A consumer wanting redundancy submits to the fleet; the first respondent’s signature is taken as authoritative, and a consumer sufficiently paranoid to cross-check runs all three and requires byte-identical signature bytes (works for non-interactive schemes; interactive schemes produce different-but-valid signatures across operators’ DKG rounds).

This is the answer to operator failure, collusion resistance (modulo the shared image), and geographic diversity. The substrate’s non- compulsion property holds: operators join or leave the fleet voluntarily, and no instance compels any other.

Chronicle for the rotation log

For operators who want a tamper-evident record of every rotation and retirement, signer-δ may optionally ship the Chronicle basic service from chapter 7 onward. The Chronicle records every coalition-level event — committee rotation, retirement marker, key refresh, ACL bump — without recording every signature (the outcome collection is already a public audit of those).

Operator exit

At any time, the signer-δ operator can emit an OperatorExit retirement marker and stop running the binary. Consumers observing the marker fail over to another operator in the fleet; consumers without a fleet see the signatures stop. Nothing in the substrate keeps the operator running.

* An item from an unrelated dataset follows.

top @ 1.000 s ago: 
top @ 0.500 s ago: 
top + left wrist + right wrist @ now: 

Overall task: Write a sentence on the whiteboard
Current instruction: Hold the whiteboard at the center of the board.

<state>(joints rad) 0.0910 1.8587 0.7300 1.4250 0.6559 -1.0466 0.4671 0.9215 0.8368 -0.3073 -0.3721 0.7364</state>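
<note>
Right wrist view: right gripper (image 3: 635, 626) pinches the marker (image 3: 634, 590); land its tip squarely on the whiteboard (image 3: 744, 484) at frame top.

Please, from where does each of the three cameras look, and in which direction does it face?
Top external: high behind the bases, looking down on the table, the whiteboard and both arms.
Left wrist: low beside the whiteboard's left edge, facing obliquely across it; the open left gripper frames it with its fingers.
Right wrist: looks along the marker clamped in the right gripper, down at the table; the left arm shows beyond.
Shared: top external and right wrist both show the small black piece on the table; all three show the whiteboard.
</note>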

The trust model is strong because the operator can leave: the attestation floor is an admission criterion on the consumer side, the operator’s exit is the substrate’s non-compulsion anchor, and the two together mean a consumer never depends on a single operator being both honest and forced to stay online.

What Part II ends with

Across four parallel examples:

  • searcher-α (web3) — an AI searcher binds to a block-building lattice and a Compute market, submits sealed bundles, and grows a reputation surface around itself.
  • bridge-β (web2) — a compute-bridge operator wraps four cloud backends behind one TDX- attested provider identity and competes on the coordination-market rate.
  • oracle-γ — a standalone organism publishes one Stream<PriceTick> per token pair with the whole trust model anchored on a declared TDX Measurements set.
  • signer-δ — a generic threshold-signature organism hosts a market of providers at varying attestation levels; consumers gate admission on aggregate attestation.

The four examples together walk consumer, provider, publisher, and committee-organism roles — every primitive rung the book’s thesis names.